● **ACTIVITY**
Could you restate, exactly and with nothing added, the lines from the start of the data through the line that holds "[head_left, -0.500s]", leaving the pictures out?

═══ MATERIAL PROVIDED

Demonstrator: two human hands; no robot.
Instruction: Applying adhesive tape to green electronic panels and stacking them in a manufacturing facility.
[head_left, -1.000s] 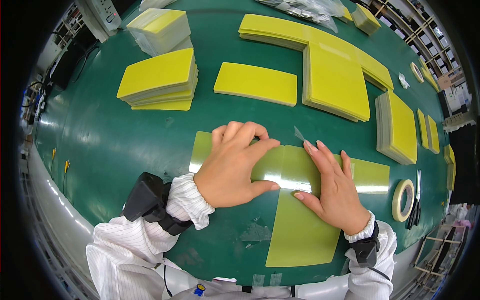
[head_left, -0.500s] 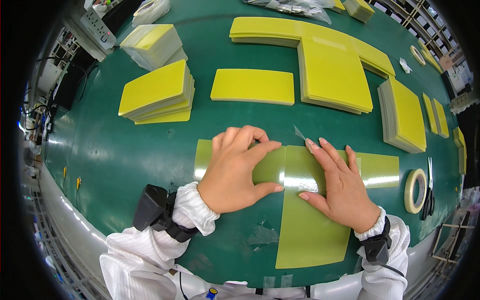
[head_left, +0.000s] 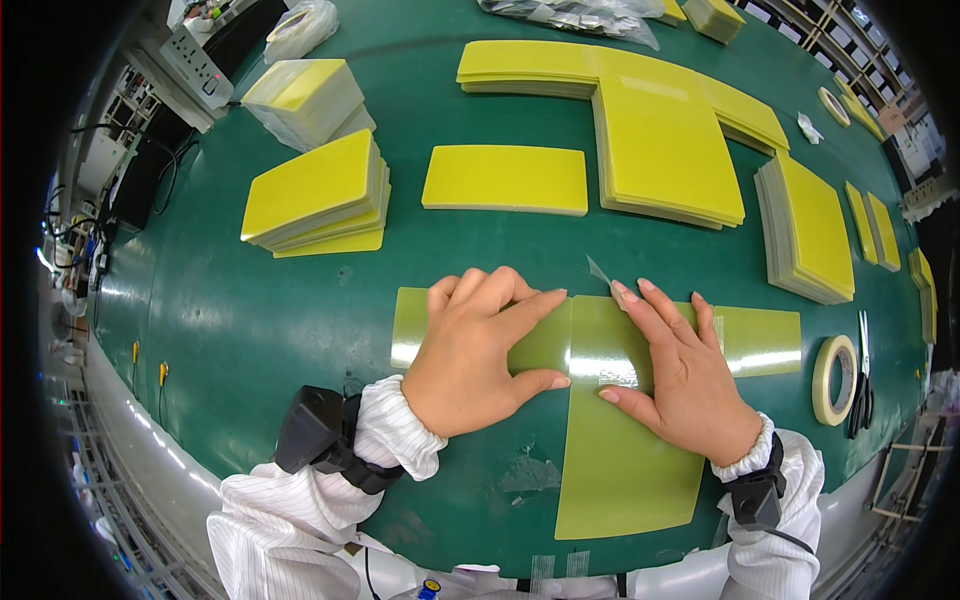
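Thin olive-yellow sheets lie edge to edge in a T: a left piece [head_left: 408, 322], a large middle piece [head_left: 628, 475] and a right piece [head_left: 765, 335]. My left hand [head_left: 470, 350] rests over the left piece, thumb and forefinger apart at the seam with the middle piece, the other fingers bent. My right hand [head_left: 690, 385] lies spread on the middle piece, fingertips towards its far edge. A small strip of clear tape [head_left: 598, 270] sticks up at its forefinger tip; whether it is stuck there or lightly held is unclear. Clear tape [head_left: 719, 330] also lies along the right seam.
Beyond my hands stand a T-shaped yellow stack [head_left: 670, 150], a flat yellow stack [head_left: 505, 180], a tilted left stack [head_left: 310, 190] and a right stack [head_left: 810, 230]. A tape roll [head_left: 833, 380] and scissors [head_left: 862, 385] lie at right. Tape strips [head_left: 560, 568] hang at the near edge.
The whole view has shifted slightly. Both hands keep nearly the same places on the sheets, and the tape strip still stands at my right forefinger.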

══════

● **RESPONSE AREA**
Demonstrator: two human hands; no robot.
Instruction: Applying adhesive tape to green electronic panels and stacking them in a manufacturing facility.
[head_left, -1.000s] 
[head_left, -0.500s] 

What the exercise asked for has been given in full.